Внешние данные иногда бунтуют против режиссерских оценок, и в случае серьезной творческой удачи зритель убеждается, что не знал такого хорошего артиста. Речь идет о простой вещи – о том, что не надо преувеличивать значение внешних данных, ибо они только вредят, когда режиссер обманчиво доверяется им.
В коллективном ансамбле исполнителей режиссер должен постараться сам, первым уничтожить все и всякие отголоски амплуа – только в этом случае конечный успех будет подлинно запрограммирован. Художественный эффект зачастую достигается через преодоление внешних данных, истинное перевоплощение особенно выразительно, когда ощутим контраст между так называемой фактурой артиста и характером персонажа. В том-то и вся штука, что гармония кажется более убедительной, если режиссер предусмотрит этот контраст заранее (талант исполнителя, конечно, будет иметь очень большое значение!).
Но есть роли чисто типажные. Режиссер может столкнуться с ними и тогда следовать общему авторскому замыслу он просто обязан. Дело не в том, чтобы во что бы то ни стало делать все «поперек» авторскому подсказу, который всегда имеется в пьесе. Услышать, понять автора – значит не только разобраться в идейно-художественной концепции пьесы, но как бы воочию увидеть всех персонажей пьесы – и тут без учета фактуры артиста не обойдешься.
Рубен Николаевич Симонов – прекрасный низкорослый артист – сыграл в свое время роль Дон-Кихота. Вот сенсационный пример того, как фактура сработала от обратного, как театр победил догматические представления. Но, конечно, успех Р. Н. Симонова в этой роли определялся не его низким ростом, а всем душевно-философским классом исполнения, близким Сервантесу и Булгакову. Мастерство – превыше всего. Поэтому бывает смешно слушать, когда иной режиссер ссылается на беспомощность своих артистов таким образом:
– У этого плохая фактура… У того – не та внешность… Фактура не бывает «плохой» или «хорошей». А вот артист бывает «выразительным» или «невыразительным».
Режиссерское решение
Мне кажется, что решение – только тогда решение, когда оно понятно глухому, если он видит, и понятно слепому, если он слышит.

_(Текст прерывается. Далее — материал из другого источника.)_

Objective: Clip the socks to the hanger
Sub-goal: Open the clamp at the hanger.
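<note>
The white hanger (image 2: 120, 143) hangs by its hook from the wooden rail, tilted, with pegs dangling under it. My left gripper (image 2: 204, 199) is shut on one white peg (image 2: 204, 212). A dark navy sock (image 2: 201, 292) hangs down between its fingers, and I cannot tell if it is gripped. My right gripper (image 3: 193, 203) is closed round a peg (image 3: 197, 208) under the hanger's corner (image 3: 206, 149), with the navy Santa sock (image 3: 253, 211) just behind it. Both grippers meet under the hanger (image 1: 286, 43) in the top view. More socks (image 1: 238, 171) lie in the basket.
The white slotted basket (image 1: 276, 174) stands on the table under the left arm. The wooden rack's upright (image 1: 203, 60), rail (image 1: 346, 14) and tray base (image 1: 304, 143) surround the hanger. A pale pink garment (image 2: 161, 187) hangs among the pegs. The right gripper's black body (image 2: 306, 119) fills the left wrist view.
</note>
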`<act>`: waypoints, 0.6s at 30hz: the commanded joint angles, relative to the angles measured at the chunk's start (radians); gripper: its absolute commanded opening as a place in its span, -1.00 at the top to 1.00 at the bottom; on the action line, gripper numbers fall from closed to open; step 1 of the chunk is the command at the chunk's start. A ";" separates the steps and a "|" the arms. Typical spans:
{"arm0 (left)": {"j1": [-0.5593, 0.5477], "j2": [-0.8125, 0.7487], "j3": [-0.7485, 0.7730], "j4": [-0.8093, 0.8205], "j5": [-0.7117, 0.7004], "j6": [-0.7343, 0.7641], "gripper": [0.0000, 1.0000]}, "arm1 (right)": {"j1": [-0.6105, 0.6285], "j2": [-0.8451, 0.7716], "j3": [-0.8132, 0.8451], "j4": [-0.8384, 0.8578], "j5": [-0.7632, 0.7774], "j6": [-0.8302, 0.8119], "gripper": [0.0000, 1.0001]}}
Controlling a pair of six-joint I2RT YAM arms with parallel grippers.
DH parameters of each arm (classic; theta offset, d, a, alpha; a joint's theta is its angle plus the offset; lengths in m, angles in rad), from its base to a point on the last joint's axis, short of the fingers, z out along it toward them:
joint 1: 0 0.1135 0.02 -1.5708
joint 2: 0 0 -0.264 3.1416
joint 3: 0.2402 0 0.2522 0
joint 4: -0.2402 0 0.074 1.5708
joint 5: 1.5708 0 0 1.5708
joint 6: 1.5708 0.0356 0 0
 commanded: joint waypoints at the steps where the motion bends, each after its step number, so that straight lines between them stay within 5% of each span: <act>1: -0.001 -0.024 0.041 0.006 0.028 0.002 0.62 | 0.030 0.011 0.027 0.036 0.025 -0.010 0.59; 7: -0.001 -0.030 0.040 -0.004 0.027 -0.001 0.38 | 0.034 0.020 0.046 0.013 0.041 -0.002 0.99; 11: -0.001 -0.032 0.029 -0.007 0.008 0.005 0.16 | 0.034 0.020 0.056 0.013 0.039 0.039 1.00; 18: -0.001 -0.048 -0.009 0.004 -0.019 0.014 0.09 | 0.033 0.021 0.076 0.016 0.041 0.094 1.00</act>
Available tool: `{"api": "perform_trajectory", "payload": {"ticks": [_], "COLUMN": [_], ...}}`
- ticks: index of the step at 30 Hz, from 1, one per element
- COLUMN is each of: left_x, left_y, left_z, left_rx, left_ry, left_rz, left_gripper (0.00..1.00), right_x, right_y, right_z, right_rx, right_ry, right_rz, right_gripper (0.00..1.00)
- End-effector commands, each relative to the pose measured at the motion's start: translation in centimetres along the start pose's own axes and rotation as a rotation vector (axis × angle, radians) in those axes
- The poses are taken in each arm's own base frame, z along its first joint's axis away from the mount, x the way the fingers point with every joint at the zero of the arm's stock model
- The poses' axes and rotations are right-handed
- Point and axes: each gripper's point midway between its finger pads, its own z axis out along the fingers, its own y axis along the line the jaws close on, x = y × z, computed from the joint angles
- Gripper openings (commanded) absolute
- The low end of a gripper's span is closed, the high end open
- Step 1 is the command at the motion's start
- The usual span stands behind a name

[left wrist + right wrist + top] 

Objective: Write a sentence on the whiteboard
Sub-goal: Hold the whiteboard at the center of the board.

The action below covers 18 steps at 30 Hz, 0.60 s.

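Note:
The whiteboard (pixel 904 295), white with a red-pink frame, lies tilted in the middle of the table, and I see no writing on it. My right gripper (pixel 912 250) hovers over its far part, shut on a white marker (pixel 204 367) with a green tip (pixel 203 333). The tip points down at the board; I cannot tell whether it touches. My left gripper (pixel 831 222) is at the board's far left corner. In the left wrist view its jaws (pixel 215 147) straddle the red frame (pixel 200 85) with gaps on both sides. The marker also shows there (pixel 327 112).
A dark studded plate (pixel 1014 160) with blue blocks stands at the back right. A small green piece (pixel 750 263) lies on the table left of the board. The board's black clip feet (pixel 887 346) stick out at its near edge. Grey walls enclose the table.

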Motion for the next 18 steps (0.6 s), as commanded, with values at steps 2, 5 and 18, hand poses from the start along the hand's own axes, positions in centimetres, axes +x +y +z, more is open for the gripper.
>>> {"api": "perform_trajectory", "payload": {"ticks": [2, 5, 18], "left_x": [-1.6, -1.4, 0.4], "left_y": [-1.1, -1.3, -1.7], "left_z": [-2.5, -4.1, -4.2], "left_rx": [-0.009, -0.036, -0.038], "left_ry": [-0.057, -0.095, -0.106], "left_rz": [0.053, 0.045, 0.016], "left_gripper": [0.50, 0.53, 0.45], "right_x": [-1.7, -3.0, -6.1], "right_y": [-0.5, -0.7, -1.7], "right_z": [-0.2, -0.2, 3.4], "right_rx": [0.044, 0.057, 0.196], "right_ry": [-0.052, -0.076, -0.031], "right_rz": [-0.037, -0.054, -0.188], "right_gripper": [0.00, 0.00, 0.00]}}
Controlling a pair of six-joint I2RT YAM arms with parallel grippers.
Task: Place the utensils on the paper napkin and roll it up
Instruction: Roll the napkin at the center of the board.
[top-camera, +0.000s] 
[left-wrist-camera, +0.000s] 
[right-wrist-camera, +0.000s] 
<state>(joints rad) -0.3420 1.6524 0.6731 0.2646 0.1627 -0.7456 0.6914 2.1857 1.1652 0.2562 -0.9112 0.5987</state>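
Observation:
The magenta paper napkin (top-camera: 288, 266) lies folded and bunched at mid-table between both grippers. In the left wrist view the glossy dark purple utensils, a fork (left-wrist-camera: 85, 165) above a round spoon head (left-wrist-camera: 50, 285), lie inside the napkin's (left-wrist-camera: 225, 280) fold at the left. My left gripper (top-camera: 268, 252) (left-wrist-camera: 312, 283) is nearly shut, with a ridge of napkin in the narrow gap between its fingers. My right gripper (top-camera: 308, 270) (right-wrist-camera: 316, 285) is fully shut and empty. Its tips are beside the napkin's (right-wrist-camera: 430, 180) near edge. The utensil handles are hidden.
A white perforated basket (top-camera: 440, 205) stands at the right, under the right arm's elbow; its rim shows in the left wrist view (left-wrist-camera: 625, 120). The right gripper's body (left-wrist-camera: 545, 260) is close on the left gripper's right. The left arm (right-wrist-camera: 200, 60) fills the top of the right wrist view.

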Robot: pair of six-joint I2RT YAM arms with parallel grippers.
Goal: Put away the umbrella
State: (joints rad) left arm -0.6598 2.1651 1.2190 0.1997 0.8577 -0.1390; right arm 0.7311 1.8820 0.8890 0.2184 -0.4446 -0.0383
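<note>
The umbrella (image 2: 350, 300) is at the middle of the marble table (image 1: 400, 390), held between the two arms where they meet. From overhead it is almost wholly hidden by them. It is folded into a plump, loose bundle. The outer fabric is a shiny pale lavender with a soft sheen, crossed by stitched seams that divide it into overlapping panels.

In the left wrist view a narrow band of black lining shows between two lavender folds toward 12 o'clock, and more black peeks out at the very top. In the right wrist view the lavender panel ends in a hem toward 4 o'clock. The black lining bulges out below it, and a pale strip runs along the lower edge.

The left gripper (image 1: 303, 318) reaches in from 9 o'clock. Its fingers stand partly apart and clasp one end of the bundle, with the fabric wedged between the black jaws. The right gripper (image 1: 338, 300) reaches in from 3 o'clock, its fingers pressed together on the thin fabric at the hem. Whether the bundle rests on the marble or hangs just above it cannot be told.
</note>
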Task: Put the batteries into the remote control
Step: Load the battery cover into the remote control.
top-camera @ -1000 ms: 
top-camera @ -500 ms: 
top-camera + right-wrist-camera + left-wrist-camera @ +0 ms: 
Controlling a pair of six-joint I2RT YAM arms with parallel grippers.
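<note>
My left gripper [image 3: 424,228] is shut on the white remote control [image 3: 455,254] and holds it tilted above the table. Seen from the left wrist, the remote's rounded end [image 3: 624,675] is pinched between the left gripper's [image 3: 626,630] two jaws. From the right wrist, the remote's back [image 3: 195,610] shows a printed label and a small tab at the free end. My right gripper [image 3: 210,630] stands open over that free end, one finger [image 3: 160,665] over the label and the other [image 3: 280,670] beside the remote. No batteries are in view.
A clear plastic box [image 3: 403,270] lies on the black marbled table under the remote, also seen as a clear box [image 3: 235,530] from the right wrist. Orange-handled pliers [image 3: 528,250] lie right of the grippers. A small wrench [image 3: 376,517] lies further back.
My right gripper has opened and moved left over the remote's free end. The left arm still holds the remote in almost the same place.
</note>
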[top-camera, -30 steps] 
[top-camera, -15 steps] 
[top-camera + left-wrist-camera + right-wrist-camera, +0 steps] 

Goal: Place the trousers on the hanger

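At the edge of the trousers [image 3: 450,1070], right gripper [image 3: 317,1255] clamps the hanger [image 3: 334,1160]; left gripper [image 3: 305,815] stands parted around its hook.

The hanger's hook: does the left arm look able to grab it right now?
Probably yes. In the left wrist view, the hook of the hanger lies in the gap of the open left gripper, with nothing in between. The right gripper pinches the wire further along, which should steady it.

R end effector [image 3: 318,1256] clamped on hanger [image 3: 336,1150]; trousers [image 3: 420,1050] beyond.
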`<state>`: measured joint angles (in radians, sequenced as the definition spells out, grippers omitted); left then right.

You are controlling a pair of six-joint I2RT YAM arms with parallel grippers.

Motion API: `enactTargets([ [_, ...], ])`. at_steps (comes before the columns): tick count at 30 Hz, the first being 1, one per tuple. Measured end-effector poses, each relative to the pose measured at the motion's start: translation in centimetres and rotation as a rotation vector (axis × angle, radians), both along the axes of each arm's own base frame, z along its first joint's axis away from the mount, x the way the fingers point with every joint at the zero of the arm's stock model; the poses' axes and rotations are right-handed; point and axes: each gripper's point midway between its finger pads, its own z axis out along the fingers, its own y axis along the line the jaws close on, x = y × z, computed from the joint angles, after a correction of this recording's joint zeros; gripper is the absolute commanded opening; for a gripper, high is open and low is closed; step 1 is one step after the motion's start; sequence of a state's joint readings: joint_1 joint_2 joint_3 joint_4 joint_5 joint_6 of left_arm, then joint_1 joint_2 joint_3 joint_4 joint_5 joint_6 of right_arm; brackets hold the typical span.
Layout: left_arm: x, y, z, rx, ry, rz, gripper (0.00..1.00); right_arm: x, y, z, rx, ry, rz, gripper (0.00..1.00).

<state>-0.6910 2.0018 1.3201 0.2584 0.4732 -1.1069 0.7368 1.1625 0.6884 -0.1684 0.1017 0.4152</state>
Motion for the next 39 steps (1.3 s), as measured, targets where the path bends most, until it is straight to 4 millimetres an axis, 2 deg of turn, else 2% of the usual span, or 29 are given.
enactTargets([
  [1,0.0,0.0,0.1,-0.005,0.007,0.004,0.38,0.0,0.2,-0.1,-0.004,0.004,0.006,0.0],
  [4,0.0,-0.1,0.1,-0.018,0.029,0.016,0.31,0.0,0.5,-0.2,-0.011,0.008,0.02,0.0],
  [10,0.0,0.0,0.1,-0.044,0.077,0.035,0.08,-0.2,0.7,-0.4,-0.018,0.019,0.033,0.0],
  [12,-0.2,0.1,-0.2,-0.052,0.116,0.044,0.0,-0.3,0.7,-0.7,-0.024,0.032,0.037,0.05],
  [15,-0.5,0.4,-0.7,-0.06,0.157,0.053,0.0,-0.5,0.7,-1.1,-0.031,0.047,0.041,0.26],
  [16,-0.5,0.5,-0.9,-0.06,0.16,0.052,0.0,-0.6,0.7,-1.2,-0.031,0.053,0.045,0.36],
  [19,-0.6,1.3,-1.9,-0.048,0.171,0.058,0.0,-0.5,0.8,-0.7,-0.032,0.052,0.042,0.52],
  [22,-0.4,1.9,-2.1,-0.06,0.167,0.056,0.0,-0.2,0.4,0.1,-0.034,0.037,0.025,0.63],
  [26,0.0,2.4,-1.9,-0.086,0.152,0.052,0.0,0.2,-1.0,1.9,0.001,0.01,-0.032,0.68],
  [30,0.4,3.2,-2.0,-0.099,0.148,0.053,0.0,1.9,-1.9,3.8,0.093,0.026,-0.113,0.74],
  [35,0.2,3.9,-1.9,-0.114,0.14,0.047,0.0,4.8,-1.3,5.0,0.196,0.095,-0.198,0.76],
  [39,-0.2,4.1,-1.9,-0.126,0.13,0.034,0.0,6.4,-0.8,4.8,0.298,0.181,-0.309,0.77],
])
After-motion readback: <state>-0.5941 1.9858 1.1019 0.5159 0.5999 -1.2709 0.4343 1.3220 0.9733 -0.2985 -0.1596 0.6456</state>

Искусство режиссера зрелища состоит в том, чтобы предлагать зрителю некий на самом деле несуществующий второй мир, поражающий своей определенностью, реальностью, конкретностью. Какие бы фантастические картины, какие бы условные ряды ни выражались на сцене, мы, зрители, всегда должны поверить в фактурную, телесную, материальную обязательность жизни этого второго мира. Вот почему сверхзадачей режиссерского труда является – конкретизировать зрелищную форму по-разному в каждом спектакле таким реализмом, в котором обеспечивается не низкая вульгарная подлинность, а целенаправленная убедительность. Режиссер как бы шифрует свою фантазию на репетициях с актерами, на премьере зритель должен суметь прочитать эти шифровки. Проектируя спектакль в своем воображении, режиссер как бы создает параллельный сюжет зрительского восприятия, он программирует строительство миражей и отвечает за их явность. Материализация духовного мира автора происходит в хорошем спектакле без искажения, именно режиссер выявляет, хранит и самостоятельно толкует авторскую тему. Несуществующее доказывает в театре свое «я – есть!» За это доказательство зритель аплодирует. Режиссер зрелища выступает как главный и единственный хозяин чудесного строительства.
Однако художественный опыт только тогда будет серьезен и красив, если индивидуальность чувствует себя раскрепощенно в связи с объективным смыслом произведения, в связи с конкретными исполнителями авторского замысла. Любые призраки, любые волшебства и превращенья могут утвердиться на сцене как вполне законная мнимость, получив от всех создателей спектакля конкретную плоть и действенное развитие. Другой вопрос: захотим ли мы, зрители, этим призракам подписать паспорта. Поверим ли мы в них? Будем ли мы им сопереживать или только наблюдать за ними? Зрелище тем и опасно, что не всякий метод его создания ведет к идейно-смысловой и художественной гармонии.